• [HOW TO COMPLETE THIS TASK]: Would you please copy the part of the material below that opens with the line containing "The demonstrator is" and closes with the line containing "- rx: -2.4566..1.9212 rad"? Copy it exactly, and only it.

• [DATA SUPPLIED]:
/---

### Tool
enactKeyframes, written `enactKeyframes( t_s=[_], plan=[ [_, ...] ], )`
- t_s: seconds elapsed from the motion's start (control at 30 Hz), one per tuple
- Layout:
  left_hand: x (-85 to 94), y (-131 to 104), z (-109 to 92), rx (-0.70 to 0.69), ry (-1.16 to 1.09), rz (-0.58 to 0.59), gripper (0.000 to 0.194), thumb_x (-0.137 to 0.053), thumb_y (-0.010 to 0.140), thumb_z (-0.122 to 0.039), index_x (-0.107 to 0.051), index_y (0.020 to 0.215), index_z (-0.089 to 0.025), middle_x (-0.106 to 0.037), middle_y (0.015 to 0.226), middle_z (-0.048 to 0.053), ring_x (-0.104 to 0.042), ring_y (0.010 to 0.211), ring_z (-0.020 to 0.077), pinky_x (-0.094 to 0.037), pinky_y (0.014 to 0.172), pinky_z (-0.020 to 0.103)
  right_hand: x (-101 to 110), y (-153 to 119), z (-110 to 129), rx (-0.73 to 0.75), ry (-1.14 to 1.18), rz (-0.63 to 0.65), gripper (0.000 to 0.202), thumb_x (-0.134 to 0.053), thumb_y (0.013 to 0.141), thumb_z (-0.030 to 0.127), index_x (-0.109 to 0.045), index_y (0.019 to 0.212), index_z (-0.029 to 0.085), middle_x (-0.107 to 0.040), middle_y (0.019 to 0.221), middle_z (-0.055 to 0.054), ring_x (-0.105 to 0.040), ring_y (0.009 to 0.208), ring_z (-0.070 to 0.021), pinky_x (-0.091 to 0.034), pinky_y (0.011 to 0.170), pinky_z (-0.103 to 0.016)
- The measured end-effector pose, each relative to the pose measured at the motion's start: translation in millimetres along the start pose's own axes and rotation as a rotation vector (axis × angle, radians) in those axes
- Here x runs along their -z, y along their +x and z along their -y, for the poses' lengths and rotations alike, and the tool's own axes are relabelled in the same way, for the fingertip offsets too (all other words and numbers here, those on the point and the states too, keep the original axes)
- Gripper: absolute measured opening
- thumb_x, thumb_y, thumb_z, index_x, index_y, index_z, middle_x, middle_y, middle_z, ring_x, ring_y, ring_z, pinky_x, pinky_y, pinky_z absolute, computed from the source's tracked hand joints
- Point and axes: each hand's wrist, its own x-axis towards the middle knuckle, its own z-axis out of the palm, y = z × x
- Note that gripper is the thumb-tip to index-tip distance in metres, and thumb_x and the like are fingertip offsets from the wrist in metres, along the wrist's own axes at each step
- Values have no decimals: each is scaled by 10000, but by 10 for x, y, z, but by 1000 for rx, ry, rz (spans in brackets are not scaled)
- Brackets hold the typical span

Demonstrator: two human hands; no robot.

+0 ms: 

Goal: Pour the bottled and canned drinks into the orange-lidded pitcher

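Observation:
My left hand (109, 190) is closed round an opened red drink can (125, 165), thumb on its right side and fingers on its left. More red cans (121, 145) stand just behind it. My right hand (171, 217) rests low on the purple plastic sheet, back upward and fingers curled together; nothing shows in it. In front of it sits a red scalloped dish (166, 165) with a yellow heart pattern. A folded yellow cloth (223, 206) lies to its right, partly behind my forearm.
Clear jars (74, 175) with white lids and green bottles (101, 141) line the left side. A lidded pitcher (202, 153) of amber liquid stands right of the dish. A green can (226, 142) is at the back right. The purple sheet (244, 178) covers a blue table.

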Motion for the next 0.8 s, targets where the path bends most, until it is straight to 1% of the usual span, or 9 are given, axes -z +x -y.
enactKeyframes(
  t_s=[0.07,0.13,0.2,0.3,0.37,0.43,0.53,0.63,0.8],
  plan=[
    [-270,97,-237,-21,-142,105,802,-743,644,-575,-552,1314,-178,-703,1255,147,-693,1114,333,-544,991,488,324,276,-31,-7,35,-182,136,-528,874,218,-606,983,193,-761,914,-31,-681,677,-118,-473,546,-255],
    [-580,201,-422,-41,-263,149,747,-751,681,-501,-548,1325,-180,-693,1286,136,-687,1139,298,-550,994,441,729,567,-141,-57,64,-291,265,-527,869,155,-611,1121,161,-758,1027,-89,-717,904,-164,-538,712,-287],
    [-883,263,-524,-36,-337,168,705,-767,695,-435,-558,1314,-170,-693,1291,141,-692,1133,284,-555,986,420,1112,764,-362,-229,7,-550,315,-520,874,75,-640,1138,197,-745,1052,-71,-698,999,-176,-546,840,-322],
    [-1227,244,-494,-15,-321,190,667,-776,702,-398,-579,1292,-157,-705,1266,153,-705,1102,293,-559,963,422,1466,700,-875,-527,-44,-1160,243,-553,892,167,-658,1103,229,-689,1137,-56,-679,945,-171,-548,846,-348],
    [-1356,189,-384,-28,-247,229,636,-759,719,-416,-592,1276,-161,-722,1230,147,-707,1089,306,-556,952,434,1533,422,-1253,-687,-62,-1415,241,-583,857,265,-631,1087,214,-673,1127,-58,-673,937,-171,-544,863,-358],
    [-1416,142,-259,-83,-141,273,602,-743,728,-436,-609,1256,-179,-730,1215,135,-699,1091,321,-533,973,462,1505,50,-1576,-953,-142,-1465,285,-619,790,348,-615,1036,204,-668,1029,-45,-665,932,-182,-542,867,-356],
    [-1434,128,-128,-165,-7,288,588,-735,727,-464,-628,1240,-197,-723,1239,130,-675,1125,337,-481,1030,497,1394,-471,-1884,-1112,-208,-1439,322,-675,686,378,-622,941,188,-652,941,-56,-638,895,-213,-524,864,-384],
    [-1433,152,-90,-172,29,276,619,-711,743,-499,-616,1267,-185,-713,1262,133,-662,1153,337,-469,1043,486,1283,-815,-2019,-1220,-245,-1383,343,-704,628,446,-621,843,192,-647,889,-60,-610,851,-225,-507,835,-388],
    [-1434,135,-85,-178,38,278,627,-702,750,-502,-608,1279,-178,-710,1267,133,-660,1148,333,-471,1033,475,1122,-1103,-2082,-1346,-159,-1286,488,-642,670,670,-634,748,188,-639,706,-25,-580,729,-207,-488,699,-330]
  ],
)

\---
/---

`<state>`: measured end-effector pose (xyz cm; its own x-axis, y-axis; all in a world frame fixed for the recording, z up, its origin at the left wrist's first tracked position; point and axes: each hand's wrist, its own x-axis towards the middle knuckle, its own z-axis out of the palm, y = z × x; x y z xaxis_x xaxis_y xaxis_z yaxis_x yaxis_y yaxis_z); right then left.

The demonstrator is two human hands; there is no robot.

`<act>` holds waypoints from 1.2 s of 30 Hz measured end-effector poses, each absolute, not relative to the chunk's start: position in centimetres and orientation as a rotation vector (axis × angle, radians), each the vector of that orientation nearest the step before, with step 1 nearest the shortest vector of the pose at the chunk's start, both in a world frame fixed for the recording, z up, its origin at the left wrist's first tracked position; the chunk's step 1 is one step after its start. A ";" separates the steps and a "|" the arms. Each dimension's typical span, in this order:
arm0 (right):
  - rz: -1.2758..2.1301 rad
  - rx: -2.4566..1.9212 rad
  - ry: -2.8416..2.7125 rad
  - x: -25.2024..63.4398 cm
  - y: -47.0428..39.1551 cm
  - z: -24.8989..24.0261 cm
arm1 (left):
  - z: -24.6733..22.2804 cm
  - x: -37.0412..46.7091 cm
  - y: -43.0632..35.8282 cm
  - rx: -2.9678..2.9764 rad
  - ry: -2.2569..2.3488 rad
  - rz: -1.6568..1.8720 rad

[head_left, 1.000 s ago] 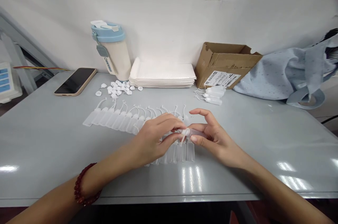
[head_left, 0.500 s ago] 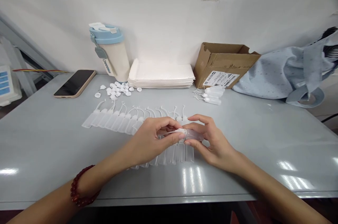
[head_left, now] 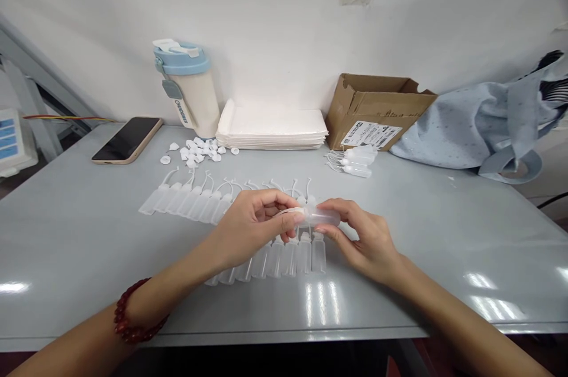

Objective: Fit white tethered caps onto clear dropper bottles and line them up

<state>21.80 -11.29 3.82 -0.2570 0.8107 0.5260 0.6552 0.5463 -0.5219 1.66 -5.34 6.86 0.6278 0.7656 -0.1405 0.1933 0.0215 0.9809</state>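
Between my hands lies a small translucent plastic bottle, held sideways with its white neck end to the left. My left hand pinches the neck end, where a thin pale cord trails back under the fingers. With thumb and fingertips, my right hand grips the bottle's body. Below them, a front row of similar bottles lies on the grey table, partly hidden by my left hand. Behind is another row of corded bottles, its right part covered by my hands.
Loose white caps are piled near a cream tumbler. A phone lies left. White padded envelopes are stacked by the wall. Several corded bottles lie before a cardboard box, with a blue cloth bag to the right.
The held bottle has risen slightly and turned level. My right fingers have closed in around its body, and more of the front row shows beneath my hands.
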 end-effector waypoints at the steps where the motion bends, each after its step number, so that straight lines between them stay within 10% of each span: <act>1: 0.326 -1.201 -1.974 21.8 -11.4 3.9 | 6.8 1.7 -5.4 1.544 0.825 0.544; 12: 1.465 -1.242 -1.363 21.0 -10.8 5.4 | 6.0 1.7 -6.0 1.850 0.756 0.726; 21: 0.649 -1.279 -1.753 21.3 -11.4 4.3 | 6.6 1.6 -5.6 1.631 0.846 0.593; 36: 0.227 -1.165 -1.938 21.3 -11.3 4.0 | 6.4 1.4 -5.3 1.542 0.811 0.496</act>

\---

• [WRITTEN REPLY]:
The demonstrator is two human hands; there is no robot.

`<act>` holds waypoints from 1.2 s of 30 Hz measured end-effector poses, each absolute, not relative to the chunk's start: position in centimetres and orientation as a rotation vector (axis × angle, radians), each the vector of that orientation nearest the step before, with step 1 nearest the shortest vector of the pose at the chunk's start, both in a world frame fixed for the recording, z up, its origin at the left wrist's first tracked position; the chunk's step 1 is one step after its start. A ";" separates the steps and a "|" the arms. Each dimension's typical span, in this order:
arm0 (right):
  - rz: -1.2758..2.1301 rad
  - rx: -2.4566..1.9212 rad

No additional answer is expected.